From operator development to inference acceleration: A Gen-Z developer's 'leveling up' journey

More than two years ago, Zheng Hui was a soon-to-graduate senior student, immersed in the world of code every day, busy preparing for his postgraduate re-examination, and never gave much thought to AI.
No one would have imagined that two years later, Zheng Hui would become a seasoned AI developer. The NonZero operator he independently developed was merged into the mainline of the heterogeneous computing architecture CANN. The deep learning framework he contributed to lowered the threshold for large model training. Currently, he is working on distributed inference acceleration for large models, hoping to help other developers efficiently deploy online inference services in production environments.
In the Ascend AI ecosystem, developers like Zheng Hui, who silently contribute to the wave of large models, are countless. They may not be the "main characters" of the world, but they are changing it in their own way.
01 "The First Project Assigned by My Advisor"

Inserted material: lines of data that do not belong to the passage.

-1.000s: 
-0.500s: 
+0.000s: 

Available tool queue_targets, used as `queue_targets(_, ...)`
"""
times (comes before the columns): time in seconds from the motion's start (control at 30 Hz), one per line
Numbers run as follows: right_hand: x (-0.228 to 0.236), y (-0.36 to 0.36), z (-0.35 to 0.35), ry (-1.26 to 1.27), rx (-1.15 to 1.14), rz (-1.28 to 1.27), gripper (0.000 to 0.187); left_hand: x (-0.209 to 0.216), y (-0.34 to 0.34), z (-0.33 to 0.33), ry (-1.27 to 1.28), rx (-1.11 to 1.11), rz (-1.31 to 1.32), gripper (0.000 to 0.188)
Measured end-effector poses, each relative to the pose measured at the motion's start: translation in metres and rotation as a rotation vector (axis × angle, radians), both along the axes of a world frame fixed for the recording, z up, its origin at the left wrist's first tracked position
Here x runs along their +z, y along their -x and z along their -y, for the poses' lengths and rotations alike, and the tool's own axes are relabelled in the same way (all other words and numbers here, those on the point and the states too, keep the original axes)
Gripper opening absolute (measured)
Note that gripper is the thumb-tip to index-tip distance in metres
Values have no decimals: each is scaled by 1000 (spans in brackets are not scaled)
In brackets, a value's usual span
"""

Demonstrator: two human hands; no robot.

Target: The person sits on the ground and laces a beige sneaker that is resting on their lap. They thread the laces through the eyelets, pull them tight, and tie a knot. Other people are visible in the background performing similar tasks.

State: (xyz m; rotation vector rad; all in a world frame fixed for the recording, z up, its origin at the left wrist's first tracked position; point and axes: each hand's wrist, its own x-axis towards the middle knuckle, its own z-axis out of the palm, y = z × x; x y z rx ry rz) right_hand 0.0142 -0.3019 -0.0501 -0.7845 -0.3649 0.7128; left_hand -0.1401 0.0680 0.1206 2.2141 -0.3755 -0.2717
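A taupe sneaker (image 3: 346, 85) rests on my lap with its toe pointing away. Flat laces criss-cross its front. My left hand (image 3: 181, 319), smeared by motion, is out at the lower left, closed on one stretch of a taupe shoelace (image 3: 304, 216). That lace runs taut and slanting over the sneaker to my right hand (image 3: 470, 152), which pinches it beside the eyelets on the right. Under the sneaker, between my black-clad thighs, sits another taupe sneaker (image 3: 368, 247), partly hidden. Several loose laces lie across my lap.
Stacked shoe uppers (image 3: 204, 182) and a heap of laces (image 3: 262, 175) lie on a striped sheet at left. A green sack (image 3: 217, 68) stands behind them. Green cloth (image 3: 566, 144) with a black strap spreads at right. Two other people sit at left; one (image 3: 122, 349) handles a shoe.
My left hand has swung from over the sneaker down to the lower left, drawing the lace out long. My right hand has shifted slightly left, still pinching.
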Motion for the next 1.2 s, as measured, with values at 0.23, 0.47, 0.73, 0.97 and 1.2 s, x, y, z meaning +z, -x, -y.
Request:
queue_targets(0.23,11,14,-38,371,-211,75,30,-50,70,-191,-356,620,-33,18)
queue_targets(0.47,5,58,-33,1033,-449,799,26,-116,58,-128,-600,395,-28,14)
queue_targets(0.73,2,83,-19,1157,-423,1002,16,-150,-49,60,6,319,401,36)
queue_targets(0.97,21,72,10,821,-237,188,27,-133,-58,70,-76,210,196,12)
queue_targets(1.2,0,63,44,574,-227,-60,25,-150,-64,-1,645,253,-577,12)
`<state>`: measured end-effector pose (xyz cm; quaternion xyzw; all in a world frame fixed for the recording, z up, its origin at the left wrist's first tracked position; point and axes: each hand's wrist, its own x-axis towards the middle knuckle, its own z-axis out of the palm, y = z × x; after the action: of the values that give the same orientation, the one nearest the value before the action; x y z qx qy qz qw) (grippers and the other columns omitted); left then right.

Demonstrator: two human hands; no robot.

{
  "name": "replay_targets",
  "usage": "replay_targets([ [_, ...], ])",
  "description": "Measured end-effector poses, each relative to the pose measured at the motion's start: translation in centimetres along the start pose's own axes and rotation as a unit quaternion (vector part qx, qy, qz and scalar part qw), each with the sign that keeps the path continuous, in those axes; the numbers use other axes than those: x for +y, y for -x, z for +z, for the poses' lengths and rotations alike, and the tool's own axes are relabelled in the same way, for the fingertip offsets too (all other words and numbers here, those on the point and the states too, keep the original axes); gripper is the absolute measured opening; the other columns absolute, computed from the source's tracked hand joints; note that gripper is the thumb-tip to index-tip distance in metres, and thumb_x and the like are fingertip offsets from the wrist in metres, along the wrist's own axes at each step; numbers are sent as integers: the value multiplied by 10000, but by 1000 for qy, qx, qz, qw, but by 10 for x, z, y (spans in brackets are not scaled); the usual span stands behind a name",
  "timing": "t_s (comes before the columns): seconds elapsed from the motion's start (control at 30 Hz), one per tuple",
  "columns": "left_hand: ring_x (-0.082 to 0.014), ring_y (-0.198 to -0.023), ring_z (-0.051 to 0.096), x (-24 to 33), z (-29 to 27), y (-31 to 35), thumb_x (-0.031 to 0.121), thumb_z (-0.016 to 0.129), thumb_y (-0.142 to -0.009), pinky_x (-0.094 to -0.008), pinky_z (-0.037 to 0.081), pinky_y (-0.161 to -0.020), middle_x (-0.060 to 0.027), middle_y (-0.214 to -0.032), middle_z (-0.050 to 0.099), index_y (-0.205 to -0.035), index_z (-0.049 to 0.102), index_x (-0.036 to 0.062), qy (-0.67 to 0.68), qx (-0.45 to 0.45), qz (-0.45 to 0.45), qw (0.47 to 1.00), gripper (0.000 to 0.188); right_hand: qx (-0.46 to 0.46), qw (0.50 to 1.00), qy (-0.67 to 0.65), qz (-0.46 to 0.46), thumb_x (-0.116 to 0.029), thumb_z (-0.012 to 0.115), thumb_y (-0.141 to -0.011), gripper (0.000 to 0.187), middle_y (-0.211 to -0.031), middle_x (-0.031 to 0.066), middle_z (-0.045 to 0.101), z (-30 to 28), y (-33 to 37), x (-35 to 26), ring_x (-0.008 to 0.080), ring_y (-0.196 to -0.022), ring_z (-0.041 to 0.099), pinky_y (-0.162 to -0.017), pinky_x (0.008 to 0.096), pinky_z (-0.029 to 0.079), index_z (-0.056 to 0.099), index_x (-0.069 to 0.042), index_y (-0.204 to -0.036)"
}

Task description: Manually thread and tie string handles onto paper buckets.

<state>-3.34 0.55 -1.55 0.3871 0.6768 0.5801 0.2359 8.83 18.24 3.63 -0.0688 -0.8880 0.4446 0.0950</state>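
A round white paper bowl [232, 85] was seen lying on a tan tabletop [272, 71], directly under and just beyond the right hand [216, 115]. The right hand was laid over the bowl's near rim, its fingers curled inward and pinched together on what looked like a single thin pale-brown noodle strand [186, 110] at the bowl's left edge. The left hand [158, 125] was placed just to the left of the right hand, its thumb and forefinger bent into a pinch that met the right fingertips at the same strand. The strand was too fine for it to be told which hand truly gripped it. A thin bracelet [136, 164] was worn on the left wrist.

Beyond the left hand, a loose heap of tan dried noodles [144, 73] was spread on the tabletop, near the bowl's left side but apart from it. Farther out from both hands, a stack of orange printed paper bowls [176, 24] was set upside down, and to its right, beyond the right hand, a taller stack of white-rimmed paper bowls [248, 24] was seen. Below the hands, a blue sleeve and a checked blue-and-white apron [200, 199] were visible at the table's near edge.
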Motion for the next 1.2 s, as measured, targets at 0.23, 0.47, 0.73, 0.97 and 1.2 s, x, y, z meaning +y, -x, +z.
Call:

Rewind to April 2022. Due to his outstanding written exam results, Zheng Hui smoothly entered the postgraduate re-examination at Hangzhou Dianzi University. When his advisor asked about his research interests, Zheng Hui shared his experience of solving bugs and was introduced to distributed machine learning for the first time.
Also in April 2022, the Ascend AI Developer Day was held in Xi'an, officially launching the "Ascend Collective Intelligence Plan 2022," which included over 4,000 tasks covering operator development, model development, and innovative applications. Hangzhou Dianzi University was one of the universities that signed cooperation agreements.
Zheng Hui, who had just joined the lab, was assigned his first project by his advisor—developing and optimizing the NonZero operator using C++.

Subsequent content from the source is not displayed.